Total Penerimaan dan Pasal yang Dilanggar
Secara keseluruhan, suap dan gratifikasi yang diterima Rizal, Sisprian, dan Orlando terdiri dari uang Rp 61.743.597.000, fasilitas hiburan dan barang mewah senilai Rp 1.846.221.515, serta gratifikasi Rp 15.222.893.725, sehingga total mencapai Rp 78.812.712.240 (Rp 78,8 miliar).
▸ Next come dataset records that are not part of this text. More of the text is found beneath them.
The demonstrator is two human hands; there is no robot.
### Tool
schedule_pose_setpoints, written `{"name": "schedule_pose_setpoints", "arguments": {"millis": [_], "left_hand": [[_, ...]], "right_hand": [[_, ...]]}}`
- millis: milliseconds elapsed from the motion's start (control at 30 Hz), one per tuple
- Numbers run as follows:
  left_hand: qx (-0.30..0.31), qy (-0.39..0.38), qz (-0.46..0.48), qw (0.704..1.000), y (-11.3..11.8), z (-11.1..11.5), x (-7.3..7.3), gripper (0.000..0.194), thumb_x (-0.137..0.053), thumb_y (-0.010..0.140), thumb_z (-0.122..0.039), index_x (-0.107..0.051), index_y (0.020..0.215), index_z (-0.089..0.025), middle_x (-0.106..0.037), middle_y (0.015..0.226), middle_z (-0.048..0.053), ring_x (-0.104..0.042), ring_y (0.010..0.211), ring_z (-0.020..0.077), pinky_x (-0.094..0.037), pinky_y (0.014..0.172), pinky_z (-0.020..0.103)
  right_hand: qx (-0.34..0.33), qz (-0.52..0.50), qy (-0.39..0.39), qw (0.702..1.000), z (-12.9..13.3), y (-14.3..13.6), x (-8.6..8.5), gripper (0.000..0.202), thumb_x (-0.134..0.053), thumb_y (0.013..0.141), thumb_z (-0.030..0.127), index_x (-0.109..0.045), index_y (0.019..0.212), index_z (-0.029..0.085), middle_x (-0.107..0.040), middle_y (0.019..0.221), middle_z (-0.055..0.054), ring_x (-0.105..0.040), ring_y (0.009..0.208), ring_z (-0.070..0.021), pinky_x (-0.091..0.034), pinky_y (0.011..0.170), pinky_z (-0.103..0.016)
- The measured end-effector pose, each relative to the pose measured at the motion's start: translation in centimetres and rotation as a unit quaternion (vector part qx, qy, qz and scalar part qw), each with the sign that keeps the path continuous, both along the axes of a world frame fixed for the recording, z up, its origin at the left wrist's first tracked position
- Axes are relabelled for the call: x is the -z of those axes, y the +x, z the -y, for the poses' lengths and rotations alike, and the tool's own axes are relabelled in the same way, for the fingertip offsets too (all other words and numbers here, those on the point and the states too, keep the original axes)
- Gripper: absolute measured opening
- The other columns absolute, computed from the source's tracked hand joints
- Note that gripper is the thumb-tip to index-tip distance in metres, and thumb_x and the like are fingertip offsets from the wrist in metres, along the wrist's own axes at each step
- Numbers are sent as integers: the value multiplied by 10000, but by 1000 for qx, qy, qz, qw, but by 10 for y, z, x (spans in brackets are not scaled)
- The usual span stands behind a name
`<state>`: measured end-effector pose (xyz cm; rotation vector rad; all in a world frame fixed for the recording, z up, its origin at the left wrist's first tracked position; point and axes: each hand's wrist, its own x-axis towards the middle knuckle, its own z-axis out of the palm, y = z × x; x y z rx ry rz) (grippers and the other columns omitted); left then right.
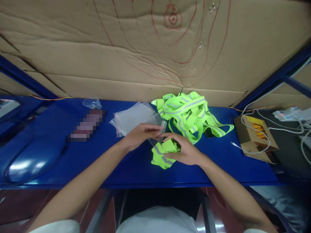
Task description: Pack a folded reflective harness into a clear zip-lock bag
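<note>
Between the fingertips of my left hand (142, 135) is a clear plastic bag (163, 125), pinched at its edge. The bag's upper edge stands up, and the rest of it is hard to make out. My right hand (184, 149) curls round a folded bundle of neon yellow-green reflective strap (162, 158) with grey stripes. Its index finger reaches to the bag's edge beside my left fingertips. Behind my left hand lies a stack of clear bags (136, 117). Beyond my right hand is a loose, tangled pile of the same reflective strap (187, 111).
An open cardboard box (245, 137) with orange-yellow items and a white cable (243, 149) stand at the right. At the left of the blue table (97, 165) lie a blurred-out object (86, 127) and a crumpled clear plastic piece (92, 103). A cardboard wall (109, 64) rises behind.
</note>
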<state>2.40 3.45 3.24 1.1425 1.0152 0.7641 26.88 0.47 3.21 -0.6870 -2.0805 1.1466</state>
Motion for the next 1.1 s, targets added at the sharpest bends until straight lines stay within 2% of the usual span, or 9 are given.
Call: {"name": "schedule_pose_setpoints", "arguments": {"millis": [133,333,433,567,700,767,833,967,1100], "left_hand": [[15,-40,56,998,-1,-4,7,493,-1014,648,-399,-819,1038,-167,-805,912,51,-736,766,142,-609,753,238],[36,-108,118,987,-5,-5,14,423,-1040,605,-377,-757,809,-138,-746,730,15,-686,615,104,-604,640,207],[62,-135,129,980,-4,0,14,416,-1028,637,-309,-801,932,-124,-773,794,63,-728,685,142,-616,657,223],[45,-142,151,977,-4,5,13,498,-985,695,-264,-775,1131,-146,-766,818,41,-730,714,136,-598,664,202],[-21,-61,157,985,-4,8,9,416,-922,740,-246,-739,1093,-127,-732,776,18,-668,641,104,-555,625,191],[-50,-3,119,992,-3,9,6,409,-902,752,-223,-706,1101,-135,-720,765,0,-627,606,87,-521,582,177],[-39,13,90,995,-2,11,3,437,-894,763,-221,-667,1130,-147,-704,746,-14,-612,591,94,-501,544,178],[24,-54,156,986,-1,15,1,461,-883,795,-262,-619,1159,-160,-679,730,-21,-625,610,108,-510,555,194],[41,-96,188,977,0,16,2,452,-886,791,-246,-579,1116,-174,-677,737,-22,-618,610,95,-481,549,173]], "right_hand": [[5,-23,25,999,-2,1,1,390,-857,872,299,-623,1181,250,-679,1404,-121,-653,1344,-264,-522,1118,-428],[-24,5,70,997,7,0,-5,430,-839,882,241,-597,1237,257,-556,1569,-160,-551,1470,-278,-501,1176,-457],[-38,6,54,998,8,0,-6,458,-849,878,247,-594,1259,254,-575,1551,-165,-571,1455,-282,-511,1171,-453],[-27,26,47,998,8,3,-7,467,-847,884,246,-595,1277,255,-628,1487,-148,-626,1392,-264,-535,1144,-415],[19,56,49,997,8,6,-8,479,-854,875,247,-597,1279,255,-707,1335,-118,-698,1272,-250,-583,1063,-387],[17,63,56,996,9,7,-9,490,-854,867,222,-591,1280,258,-666,1426,-127,-661,1342,-259,-568,1092,-390],[-9,71,66,995,11,7,-10,514,-842,861,180,-576,1295,258,-576,1557,-143,-582,1447,-273,-537,1145,-401],[-46,95,77,991,15,4,-14,557,-814,869,145,-542,1342,252,-516,1615,-158,-517,1509,-279,-512,1187,-420],[-39,103,96,989,16,2,-17,511,-798,904,201,-542,1343,256,-549,1563,-161,-545,1475,-281,-523,1183,-454]]}}
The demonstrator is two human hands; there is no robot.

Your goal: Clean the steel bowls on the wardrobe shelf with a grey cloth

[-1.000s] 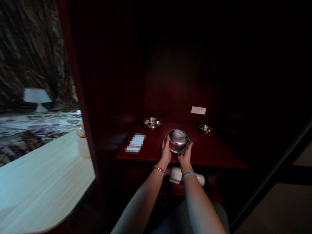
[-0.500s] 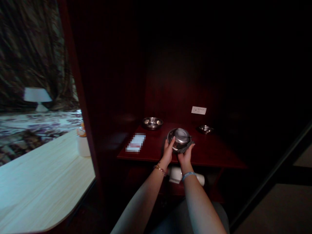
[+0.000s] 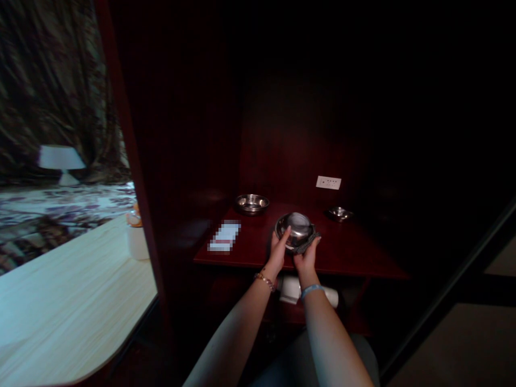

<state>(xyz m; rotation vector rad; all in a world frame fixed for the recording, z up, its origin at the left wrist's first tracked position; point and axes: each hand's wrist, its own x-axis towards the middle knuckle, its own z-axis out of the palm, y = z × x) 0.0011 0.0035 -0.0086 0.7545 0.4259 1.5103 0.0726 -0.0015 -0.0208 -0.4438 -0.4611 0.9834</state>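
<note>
A shiny steel bowl (image 3: 297,223) is held tilted above the dark red shelf (image 3: 342,255), its rounded side showing. My left hand (image 3: 278,248) grips its left edge, with the thumb on the metal. On its lower right, my right hand (image 3: 307,257) presses a dark grey cloth (image 3: 309,244) against the bowl. Behind it to the left stands a wide steel bowl (image 3: 252,203). A smaller steel bowl (image 3: 341,214) sits at the back right.
A blurred-out flat white item (image 3: 224,236) lies at the shelf's left. White objects (image 3: 290,289) rest on the level below. A white socket (image 3: 328,183) is on the back wall. Left of the partition are a pale table (image 3: 80,290), an off-white container (image 3: 137,242) and a lamp (image 3: 62,158).
The held bowl has shifted very slightly left, together with the cloth. Both hands keep nearly the same place and grip.
</note>
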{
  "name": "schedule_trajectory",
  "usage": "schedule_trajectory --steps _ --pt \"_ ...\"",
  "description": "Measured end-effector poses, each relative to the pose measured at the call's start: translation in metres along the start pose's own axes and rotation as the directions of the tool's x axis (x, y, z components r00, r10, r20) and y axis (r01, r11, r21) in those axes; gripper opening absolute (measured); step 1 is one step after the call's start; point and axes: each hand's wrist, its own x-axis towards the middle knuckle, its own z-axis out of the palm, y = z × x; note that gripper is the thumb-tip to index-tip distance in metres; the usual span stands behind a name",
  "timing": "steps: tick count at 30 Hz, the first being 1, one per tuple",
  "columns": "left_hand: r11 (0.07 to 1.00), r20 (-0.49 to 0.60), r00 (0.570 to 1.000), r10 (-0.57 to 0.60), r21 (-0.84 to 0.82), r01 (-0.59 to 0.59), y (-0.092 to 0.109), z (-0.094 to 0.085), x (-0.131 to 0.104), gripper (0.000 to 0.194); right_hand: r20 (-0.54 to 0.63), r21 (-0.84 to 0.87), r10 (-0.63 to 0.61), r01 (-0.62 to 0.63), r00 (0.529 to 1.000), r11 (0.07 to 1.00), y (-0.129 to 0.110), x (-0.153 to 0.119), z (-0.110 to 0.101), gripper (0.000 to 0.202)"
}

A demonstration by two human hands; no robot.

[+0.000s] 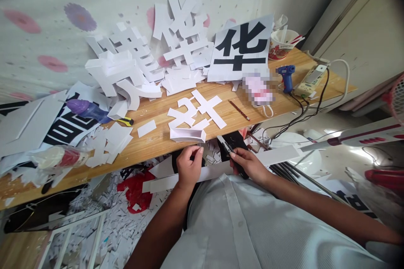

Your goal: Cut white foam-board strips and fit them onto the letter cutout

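My left hand [190, 166] is closed in a pinch just in front of the table edge. Anything between its fingertips is too small to make out. In my right hand [248, 163] is a utility knife [224, 145] with a silver front and dark handle, pointing up and left. A long white foam board strip [214, 171] lies across my lap, beneath both hands. Close beyond my left hand, an open-sided white piece with raised walls [187, 135] sits at the table edge. Flat white cut-out character parts [206, 107] lie behind it.
White cut-out characters [183, 29] are piled against the patterned curtain. On the wooden table [151, 111] are a printed character sheet [241, 48], pencil [239, 110], blue glue gun [286, 77], power strip [311, 80] and yellow-black cutter [125, 121]. White scraps [116, 227] cover the floor.
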Motion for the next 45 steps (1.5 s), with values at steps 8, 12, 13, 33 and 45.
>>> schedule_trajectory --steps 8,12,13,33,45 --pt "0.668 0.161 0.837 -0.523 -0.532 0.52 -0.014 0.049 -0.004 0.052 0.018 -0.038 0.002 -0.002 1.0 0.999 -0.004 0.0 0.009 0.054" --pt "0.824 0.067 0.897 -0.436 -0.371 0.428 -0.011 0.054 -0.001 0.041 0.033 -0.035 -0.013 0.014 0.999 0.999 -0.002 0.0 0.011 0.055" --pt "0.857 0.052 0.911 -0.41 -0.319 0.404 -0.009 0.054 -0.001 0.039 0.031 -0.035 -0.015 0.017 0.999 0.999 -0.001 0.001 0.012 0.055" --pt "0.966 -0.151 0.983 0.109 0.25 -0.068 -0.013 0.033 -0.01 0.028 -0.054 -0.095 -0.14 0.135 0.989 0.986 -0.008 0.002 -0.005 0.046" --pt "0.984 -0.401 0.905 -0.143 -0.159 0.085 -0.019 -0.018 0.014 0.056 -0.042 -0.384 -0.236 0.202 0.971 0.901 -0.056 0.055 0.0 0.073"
Selain itu, Orlando secara khusus didakwa menerima gratifikasi terkait kepabeanan sebesar Rp 2,2 miliar, SGD 195.000 (setara Rp 2.711.455.500), dan USD 172.800 (setara Rp 3.103.056.000), dengan total Rp 8.104.511.500 (Rp 8,1 miliar).
Jaksa mendakwa para terdakwa dengan Pasal 12 huruf a atau Pasal 606 juncto Pasal 18 UU Tipikor juncto Pasal 20 huruf c juncto Pasal 126 ayat 1 UU Nomor 1 tahun 2023 tentang KUHP, serta Pasal 12 B juncto Pasal 18 UU Tipikor juncto Pasal 20 huruf c UU Nomor 1 tahun 2023 tentang KUHP juncto Pasal 127 ayat 1 UU Nomor 1 tahun 2023 tentang KUHP.